### TASK
Within the lines below, the span from the line with "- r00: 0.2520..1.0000" to the line with "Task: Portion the", both ends included, is to be reproduced exactly, with pictures omitted.

### THE DATA
=== Begin Enclosure ===

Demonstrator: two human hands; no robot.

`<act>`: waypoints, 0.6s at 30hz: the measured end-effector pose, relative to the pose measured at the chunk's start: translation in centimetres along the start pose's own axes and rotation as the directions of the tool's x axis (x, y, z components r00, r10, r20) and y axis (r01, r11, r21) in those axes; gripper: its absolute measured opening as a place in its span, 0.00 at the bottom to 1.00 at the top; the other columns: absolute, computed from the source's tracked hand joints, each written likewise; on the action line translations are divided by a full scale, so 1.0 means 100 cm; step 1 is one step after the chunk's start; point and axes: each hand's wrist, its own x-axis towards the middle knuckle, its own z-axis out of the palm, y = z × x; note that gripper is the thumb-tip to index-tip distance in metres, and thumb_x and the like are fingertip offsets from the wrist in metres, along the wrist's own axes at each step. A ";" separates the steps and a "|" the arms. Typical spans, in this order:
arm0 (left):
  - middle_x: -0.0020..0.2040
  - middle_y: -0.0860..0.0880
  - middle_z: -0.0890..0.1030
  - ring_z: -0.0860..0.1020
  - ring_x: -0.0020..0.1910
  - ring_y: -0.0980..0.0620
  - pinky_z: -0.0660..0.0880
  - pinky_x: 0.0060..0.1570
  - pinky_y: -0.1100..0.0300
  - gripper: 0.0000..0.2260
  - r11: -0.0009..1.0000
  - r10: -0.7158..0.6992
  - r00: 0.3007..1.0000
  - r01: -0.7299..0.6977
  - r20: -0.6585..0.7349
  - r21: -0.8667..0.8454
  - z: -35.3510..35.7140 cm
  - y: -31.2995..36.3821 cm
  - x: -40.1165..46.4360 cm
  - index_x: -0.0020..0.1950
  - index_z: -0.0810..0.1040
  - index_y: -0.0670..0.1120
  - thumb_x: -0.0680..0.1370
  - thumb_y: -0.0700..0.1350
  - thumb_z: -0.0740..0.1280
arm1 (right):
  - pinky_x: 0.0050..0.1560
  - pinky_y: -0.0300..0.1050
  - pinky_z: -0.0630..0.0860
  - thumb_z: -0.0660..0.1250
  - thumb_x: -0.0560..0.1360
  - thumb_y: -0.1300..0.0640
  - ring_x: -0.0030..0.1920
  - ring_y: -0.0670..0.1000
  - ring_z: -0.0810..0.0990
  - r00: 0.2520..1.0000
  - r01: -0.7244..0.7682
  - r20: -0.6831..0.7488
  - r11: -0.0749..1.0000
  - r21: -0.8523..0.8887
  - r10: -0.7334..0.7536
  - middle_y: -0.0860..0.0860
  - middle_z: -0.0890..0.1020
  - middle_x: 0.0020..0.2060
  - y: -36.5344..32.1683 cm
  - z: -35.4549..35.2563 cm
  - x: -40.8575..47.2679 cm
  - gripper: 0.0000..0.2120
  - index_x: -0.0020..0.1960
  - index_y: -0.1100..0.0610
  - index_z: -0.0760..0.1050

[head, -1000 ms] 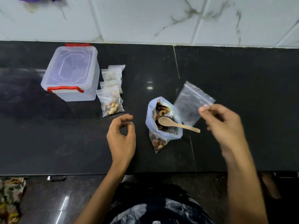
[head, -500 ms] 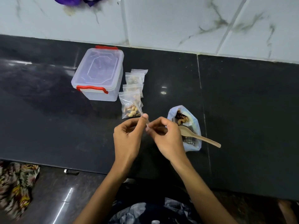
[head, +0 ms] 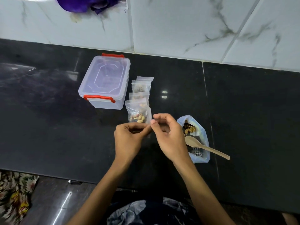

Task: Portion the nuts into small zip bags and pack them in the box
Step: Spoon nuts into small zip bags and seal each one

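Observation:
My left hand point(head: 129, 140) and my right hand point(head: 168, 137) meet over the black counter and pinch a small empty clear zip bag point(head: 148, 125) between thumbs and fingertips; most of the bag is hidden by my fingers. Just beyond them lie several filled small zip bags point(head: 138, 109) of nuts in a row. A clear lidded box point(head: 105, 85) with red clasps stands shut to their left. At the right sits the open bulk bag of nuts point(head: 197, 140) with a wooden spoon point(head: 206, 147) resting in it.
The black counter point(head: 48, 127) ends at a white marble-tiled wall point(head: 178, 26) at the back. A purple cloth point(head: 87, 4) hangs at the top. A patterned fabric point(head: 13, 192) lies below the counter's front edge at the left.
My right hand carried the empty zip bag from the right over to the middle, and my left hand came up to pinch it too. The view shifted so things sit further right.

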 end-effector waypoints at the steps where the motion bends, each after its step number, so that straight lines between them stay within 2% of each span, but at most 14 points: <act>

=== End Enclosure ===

### OUTPUT
  - r00: 0.2520..1.0000
  - r01: -0.7244..0.7682
  - r20: -0.6831..0.7488
  - r11: -0.0749..1.0000
  - r21: -0.8523..0.8887
  - r10: -0.7334..0.7536
  - middle_y: -0.0860..0.0860
  - middle_z: -0.0890..0.1020
  - middle_x: 0.0020..0.2060
  - y: -36.5344..32.1683 cm
  - z: -35.4549..35.2563 cm
  - x: -40.8575..47.2679 cm
  - gripper: 0.0000..0.2120
  - index_x: -0.0020..0.1960
  - index_y: -0.1100..0.0610
  - index_z: -0.0760..0.1050

[head, -1000 ms] 
[head, -500 ms] 
[head, +0 ms] 

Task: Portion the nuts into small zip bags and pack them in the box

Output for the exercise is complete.